What the task requires → Omit the pictures and extract only the lines from the line containing "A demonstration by" to the end of the material, each exactly as written.

Data to examine →
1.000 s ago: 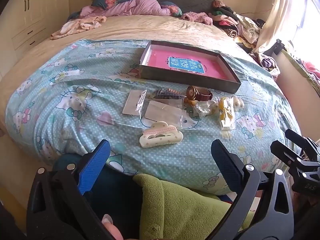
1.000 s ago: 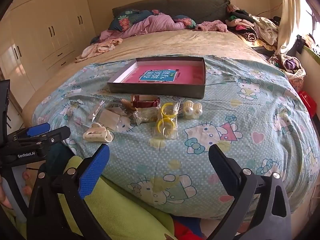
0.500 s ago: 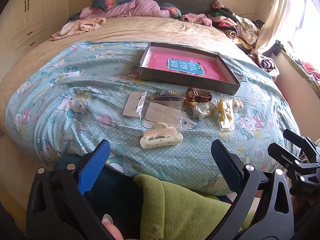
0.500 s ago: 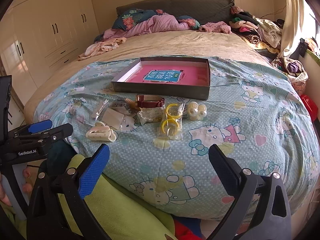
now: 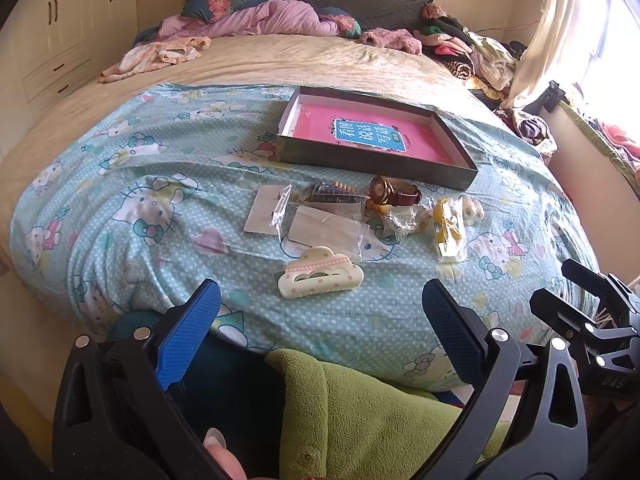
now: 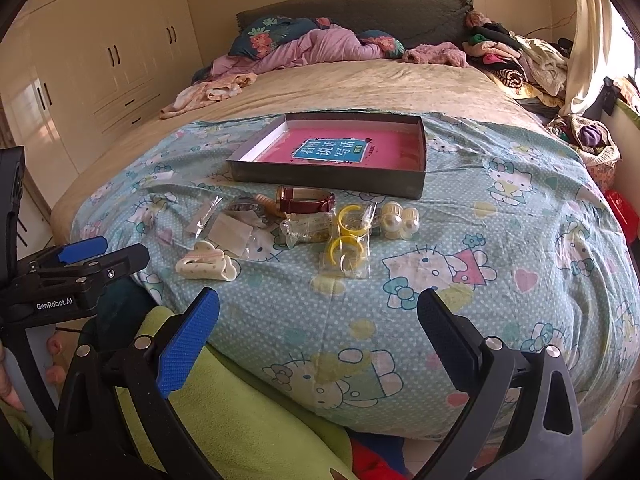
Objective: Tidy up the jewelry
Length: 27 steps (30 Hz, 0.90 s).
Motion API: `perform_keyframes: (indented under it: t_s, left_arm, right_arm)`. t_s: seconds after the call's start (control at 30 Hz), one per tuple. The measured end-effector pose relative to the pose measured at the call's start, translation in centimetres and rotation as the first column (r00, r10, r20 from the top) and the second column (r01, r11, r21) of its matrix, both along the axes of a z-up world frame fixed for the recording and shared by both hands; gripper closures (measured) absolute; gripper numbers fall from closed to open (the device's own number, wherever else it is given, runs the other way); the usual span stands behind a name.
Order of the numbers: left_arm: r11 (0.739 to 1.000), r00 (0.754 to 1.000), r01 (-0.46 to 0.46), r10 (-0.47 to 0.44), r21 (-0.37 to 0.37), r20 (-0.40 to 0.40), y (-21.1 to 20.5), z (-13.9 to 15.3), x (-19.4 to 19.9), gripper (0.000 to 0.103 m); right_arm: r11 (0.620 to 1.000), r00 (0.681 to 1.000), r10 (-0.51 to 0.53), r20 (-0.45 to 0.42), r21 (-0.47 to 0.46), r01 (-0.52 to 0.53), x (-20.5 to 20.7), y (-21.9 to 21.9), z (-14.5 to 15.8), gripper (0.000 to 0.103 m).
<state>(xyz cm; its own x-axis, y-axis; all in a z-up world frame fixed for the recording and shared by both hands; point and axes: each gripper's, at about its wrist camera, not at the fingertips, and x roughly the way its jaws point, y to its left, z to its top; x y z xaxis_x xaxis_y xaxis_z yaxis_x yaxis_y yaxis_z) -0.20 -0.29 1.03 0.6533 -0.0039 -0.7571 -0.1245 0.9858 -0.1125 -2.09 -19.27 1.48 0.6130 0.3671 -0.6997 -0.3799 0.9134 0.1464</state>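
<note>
The left gripper (image 5: 320, 316) and right gripper (image 6: 318, 316) are held side by side, low and level — jaws of both spread wide, gripping nothing, blue-padded fingers (image 5: 188, 338) pointing forward.

Teal cartoon-cat sheet (image 5: 168, 168); pink-lined grey tray (image 5: 372, 160); cream hair clip (image 5: 320, 274); brown watch (image 5: 394, 192).

Right gripper (image 6: 318, 312), jaws spread wide and empty, near the bed's edge. Beyond it on the patterned blue sheet (image 6: 500, 240): cream hair clip (image 6: 206, 266) at left, bagged yellow rings (image 6: 347, 242) centre, brown-strapped watch (image 6: 306, 202) farther, just before the pink-floored tray (image 6: 328, 178). Left gripper (image 6: 84, 266) at far left.
</note>
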Motion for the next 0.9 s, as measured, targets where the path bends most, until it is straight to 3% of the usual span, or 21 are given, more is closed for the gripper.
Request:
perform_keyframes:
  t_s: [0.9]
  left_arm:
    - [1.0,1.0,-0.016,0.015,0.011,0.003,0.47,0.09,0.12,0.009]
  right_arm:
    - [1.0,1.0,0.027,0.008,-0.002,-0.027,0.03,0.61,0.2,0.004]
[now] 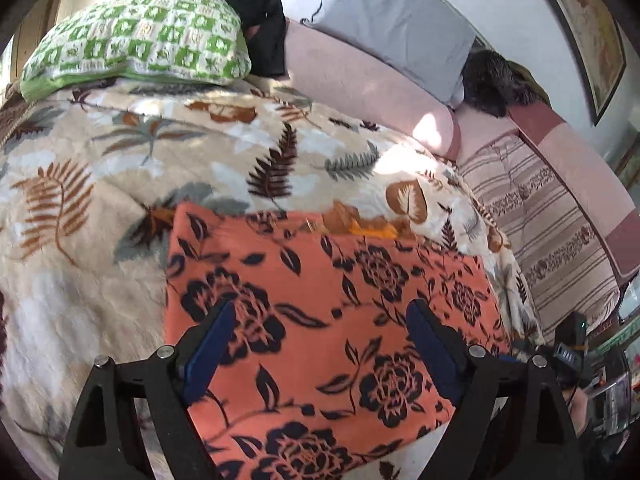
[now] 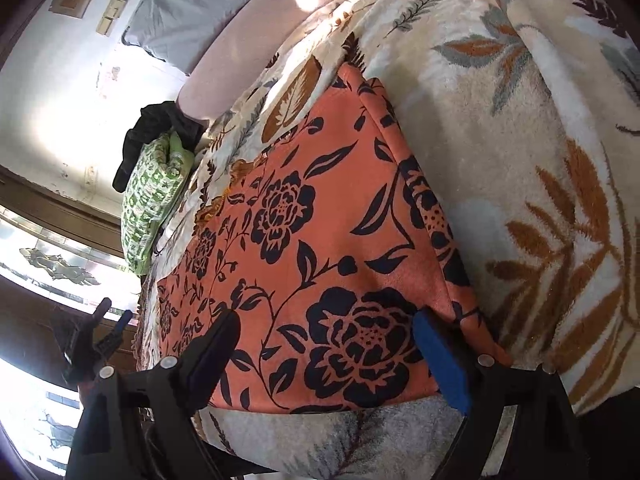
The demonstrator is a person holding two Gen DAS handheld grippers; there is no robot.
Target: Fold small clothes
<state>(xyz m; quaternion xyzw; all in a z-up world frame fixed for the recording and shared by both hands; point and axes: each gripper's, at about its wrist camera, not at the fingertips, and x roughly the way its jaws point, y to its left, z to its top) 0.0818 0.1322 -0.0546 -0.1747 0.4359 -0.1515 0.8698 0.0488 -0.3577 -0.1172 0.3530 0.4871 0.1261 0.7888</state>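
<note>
Orange flowered cloth (image 1: 320, 320) lies flat on the leaf-patterned blanket (image 1: 120, 168), below the left gripper (image 1: 320, 344), whose fingers stand apart, holding nothing. Right wrist view: the right gripper (image 2: 326, 354) hovers over the cloth's (image 2: 320, 240) near edge, fingers spread wide and empty

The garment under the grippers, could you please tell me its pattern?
Orange garment with black flowers and leaves, clearest in the right wrist view.

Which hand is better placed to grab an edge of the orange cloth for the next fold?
Probably the right. Its open tongs hang over the near edge and corner of the orange floral cloth. The left tongs, also open, hover over the cloth's middle, away from any edge.
</note>
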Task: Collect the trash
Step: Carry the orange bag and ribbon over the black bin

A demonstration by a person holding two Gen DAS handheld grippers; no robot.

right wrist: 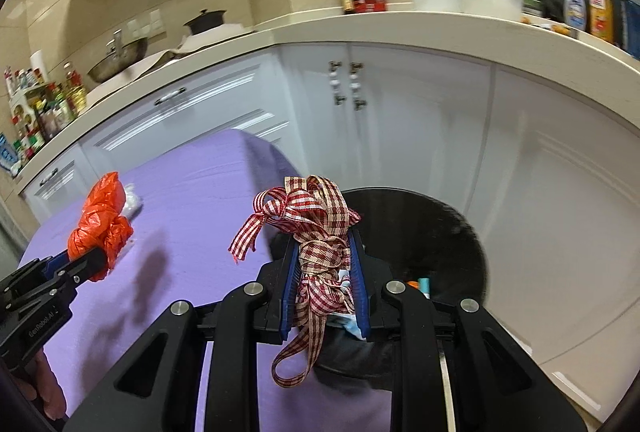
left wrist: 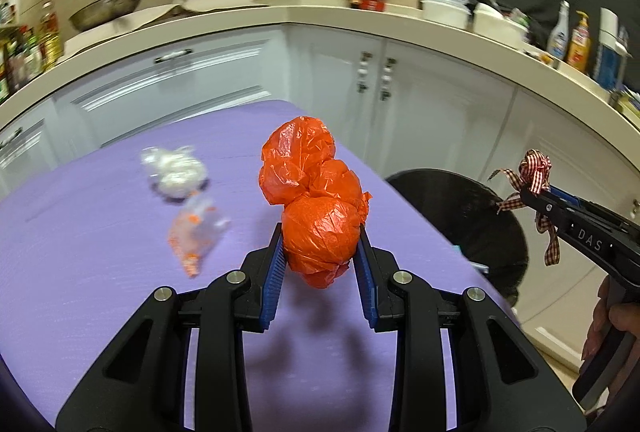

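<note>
My left gripper [left wrist: 320,244] is shut on a crumpled orange plastic bag [left wrist: 312,192] and holds it above the purple table [left wrist: 100,272]; it also shows in the right wrist view [right wrist: 100,228]. My right gripper [right wrist: 325,256] is shut on a bundle of red-and-white checked ribbon [right wrist: 316,228], held over the near rim of the black trash bin [right wrist: 440,232]. In the left wrist view the ribbon [left wrist: 534,172] hangs beside the bin [left wrist: 472,216]. A white crumpled wrapper [left wrist: 174,172] and a clear wrapper with orange print [left wrist: 196,232] lie on the table.
The bin stands on the floor at the table's right edge and holds some items [right wrist: 422,282]. White cabinets [left wrist: 400,104] and a counter [left wrist: 360,16] crowded with bottles, pots and containers curve around behind.
</note>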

Result for this task →
A demonstration by a person holding two Gen DAS handheld grippers; no robot.

right wrist: 
left wrist: 

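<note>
My left gripper [left wrist: 320,244] is shut on a crumpled orange plastic bag [left wrist: 312,192] and holds it above the purple table [left wrist: 100,272]; it also shows in the right wrist view [right wrist: 100,228]. My right gripper [right wrist: 325,256] is shut on a bundle of red-and-white checked ribbon [right wrist: 316,228], held over the near rim of the black trash bin [right wrist: 440,232]. In the left wrist view the ribbon [left wrist: 534,172] hangs beside the bin [left wrist: 472,216]. A white crumpled wrapper [left wrist: 174,172] and a clear wrapper with orange print [left wrist: 196,232] lie on the table.
The bin stands on the floor at the table's right edge and holds some items [right wrist: 422,282]. White cabinets [left wrist: 400,104] and a counter [left wrist: 360,16] crowded with bottles, pots and containers curve around behind.
</note>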

Nothing remains to add to the output.